◆ WHAT YOU SHOULD DO
Give back the full listing exactly as written.

------------------------------

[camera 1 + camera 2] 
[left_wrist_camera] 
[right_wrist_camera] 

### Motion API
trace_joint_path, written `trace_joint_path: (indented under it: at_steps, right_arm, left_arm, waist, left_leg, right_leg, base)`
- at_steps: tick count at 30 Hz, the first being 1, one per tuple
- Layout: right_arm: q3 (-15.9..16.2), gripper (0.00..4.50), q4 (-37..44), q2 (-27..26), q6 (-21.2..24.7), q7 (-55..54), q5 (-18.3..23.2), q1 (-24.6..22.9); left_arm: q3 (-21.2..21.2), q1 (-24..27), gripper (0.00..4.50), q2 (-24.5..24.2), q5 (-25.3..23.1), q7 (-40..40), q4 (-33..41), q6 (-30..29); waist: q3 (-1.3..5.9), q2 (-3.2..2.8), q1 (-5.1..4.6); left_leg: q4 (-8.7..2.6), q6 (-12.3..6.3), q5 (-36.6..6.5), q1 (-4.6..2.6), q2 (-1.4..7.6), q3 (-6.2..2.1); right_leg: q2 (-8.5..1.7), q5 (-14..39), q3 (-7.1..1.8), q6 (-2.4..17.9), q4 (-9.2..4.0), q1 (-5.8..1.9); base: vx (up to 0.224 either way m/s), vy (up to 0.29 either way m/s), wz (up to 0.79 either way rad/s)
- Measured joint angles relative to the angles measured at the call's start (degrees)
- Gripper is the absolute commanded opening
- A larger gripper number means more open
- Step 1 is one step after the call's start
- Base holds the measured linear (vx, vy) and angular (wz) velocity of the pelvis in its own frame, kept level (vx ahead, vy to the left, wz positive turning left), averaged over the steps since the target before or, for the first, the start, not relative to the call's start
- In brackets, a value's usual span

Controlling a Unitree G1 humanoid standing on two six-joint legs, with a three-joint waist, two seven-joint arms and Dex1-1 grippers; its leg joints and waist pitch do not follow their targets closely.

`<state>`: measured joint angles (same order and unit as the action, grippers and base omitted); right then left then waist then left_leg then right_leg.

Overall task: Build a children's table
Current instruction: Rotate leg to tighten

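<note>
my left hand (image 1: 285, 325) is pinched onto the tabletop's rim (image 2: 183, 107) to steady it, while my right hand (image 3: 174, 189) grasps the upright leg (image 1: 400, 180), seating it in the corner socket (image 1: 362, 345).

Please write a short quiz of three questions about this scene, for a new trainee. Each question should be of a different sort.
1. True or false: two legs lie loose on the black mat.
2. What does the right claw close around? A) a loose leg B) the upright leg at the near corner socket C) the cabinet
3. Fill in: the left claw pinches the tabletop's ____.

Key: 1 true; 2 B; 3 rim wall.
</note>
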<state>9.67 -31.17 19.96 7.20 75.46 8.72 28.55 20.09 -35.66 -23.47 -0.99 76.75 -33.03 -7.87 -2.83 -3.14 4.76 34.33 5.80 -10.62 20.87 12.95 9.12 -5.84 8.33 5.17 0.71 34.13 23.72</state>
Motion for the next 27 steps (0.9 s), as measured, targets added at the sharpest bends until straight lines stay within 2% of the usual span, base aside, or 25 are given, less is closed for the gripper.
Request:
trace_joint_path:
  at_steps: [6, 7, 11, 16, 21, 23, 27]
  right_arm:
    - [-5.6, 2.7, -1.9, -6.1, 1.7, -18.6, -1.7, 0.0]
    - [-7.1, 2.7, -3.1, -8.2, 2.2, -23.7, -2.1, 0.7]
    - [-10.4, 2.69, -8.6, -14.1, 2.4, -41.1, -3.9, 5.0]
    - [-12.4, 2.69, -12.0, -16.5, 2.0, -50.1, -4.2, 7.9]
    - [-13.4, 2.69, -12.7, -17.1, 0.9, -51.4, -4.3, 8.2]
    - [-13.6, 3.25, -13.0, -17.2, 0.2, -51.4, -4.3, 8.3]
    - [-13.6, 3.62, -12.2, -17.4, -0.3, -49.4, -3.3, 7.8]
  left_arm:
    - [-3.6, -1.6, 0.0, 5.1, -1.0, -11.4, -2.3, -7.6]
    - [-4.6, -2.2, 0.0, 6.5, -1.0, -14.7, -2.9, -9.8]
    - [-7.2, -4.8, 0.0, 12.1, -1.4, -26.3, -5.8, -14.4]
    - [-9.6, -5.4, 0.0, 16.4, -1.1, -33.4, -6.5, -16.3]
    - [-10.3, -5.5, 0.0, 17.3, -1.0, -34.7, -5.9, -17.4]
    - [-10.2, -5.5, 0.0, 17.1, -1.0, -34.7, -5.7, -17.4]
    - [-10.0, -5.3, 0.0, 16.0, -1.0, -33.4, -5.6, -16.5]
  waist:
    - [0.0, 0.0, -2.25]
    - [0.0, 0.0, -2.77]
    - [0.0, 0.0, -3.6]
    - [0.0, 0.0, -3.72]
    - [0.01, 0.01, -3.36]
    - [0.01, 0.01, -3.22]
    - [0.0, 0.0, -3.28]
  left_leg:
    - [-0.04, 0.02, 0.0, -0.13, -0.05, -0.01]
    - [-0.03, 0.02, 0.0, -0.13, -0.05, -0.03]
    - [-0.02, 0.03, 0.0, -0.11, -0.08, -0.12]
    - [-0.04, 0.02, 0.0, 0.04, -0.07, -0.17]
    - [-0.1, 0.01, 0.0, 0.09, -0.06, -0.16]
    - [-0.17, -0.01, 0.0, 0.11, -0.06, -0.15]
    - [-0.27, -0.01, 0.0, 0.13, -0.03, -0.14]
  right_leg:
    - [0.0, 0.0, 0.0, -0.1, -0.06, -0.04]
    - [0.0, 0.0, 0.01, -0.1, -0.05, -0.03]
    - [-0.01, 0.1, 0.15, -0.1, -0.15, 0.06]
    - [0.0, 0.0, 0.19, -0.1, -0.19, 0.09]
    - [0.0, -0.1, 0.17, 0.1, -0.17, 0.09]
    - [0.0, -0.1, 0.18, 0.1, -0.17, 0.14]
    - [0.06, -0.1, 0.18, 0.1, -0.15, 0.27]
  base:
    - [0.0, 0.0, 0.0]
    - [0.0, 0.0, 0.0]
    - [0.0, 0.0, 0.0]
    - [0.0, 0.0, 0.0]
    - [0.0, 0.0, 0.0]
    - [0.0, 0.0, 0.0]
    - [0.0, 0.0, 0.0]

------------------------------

◆ RESULT FOR THIS EXERCISE
[camera 1 + camera 2] 
[left_wrist_camera] 
[right_wrist_camera] 

### Motion API
trace_joint_path, written `trace_joint_path: (indented under it: at_steps, right_arm, left_arm, waist, left_leg, right_leg, base)`
- at_steps: tick count at 30 Hz, the first being 1, one per tuple
- Layout: right_arm: q3 (-15.9..16.2), gripper (0.00..4.50), q4 (-37..44), q2 (-27..26), q6 (-21.2..24.7), q7 (-55..54), q5 (-18.3..23.2), q1 (-24.6..22.9); left_arm: q3 (-21.2..21.2), q1 (-24..27), gripper (0.00..4.50), q2 (-24.5..24.2), q5 (-25.3..23.1), q7 (-40..40), q4 (-33..41), q6 (-30..29); waist: q3 (-1.3..5.9), q2 (-3.2..2.8), q1 (-5.1..4.6); left_leg: q4 (-8.7..2.6), q6 (-12.3..6.3), q5 (-36.6..6.5), q1 (-4.6..2.6), q2 (-1.4..7.6), q3 (-6.2..2.1); right_leg: q2 (-8.5..1.7), q5 (-14..39), q3 (-7.1..1.8), q6 (-2.4..17.9), q4 (-9.2..4.0), q1 (-5.8..1.9); base: vx (up to 0.224 either way m/s), vy (up to 0.29 either way m/s), wz (up to 0.79 either way rad/s)
- Measured joint angles relative to the angles measured at the call's start (degrees)
- Gripper is the absolute commanded opening
- A larger gripper number means more open
- Step 1 is one step after the call's start
- Base holds the measured linear (vx, vy) and angular (wz) velocity of the pelvis in its own frame, kept level (vx ahead, vy to the left, wz positive turning left), averaged over the steps since the target before or, for the first, the start, not relative to the call's start
- In brackets, a value's usual span

Controlling a Unitree G1 humanoid standing on two six-joint legs, with a three-joint waist, two seven-joint arms and Dex1-1 grippers; its leg joints and waist pitch do not follow their targets closely.

`<state>`: measured joint angles (same order and unit as the action, grippers and base omitted); right then left then waist then left_leg then right_leg.

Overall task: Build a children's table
Current instruction: Rotate leg to tighten

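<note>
my left hand (image 1: 285, 325) is pinched onto the tabletop's rim (image 2: 183, 107) to steady it, while my right hand (image 3: 174, 189) grasps the upright leg (image 1: 400, 180), seating it in the corner socket (image 1: 362, 345).

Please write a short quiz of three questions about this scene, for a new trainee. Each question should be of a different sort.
1. True or false: two legs lie loose on the black mat.
2. What does the right claw close around? A) a loose leg B) the upright leg at the near corner socket C) the cabinet
3. Fill in: the left claw pinches the tabletop's ____.

Key: 1 true; 2 B; 3 rim wall.
</note>
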<state>9.67 -31.17 19.96 7.20 75.46 8.72 28.55 20.09 -35.66 -23.47 -0.99 76.75 -33.03 -7.87 -2.83 -3.14 4.76 34.33 5.80 -10.62 20.87 12.95 9.12 -5.84 8.33 5.17 0.71 34.13 23.72</state>
Motion for the next 27 steps (0.9 s), as measured, targets added at the sharpest bends until straight lines stay within 2% of the usual span, base aside, or 25 are given, less is closed for the gripper.
Request:
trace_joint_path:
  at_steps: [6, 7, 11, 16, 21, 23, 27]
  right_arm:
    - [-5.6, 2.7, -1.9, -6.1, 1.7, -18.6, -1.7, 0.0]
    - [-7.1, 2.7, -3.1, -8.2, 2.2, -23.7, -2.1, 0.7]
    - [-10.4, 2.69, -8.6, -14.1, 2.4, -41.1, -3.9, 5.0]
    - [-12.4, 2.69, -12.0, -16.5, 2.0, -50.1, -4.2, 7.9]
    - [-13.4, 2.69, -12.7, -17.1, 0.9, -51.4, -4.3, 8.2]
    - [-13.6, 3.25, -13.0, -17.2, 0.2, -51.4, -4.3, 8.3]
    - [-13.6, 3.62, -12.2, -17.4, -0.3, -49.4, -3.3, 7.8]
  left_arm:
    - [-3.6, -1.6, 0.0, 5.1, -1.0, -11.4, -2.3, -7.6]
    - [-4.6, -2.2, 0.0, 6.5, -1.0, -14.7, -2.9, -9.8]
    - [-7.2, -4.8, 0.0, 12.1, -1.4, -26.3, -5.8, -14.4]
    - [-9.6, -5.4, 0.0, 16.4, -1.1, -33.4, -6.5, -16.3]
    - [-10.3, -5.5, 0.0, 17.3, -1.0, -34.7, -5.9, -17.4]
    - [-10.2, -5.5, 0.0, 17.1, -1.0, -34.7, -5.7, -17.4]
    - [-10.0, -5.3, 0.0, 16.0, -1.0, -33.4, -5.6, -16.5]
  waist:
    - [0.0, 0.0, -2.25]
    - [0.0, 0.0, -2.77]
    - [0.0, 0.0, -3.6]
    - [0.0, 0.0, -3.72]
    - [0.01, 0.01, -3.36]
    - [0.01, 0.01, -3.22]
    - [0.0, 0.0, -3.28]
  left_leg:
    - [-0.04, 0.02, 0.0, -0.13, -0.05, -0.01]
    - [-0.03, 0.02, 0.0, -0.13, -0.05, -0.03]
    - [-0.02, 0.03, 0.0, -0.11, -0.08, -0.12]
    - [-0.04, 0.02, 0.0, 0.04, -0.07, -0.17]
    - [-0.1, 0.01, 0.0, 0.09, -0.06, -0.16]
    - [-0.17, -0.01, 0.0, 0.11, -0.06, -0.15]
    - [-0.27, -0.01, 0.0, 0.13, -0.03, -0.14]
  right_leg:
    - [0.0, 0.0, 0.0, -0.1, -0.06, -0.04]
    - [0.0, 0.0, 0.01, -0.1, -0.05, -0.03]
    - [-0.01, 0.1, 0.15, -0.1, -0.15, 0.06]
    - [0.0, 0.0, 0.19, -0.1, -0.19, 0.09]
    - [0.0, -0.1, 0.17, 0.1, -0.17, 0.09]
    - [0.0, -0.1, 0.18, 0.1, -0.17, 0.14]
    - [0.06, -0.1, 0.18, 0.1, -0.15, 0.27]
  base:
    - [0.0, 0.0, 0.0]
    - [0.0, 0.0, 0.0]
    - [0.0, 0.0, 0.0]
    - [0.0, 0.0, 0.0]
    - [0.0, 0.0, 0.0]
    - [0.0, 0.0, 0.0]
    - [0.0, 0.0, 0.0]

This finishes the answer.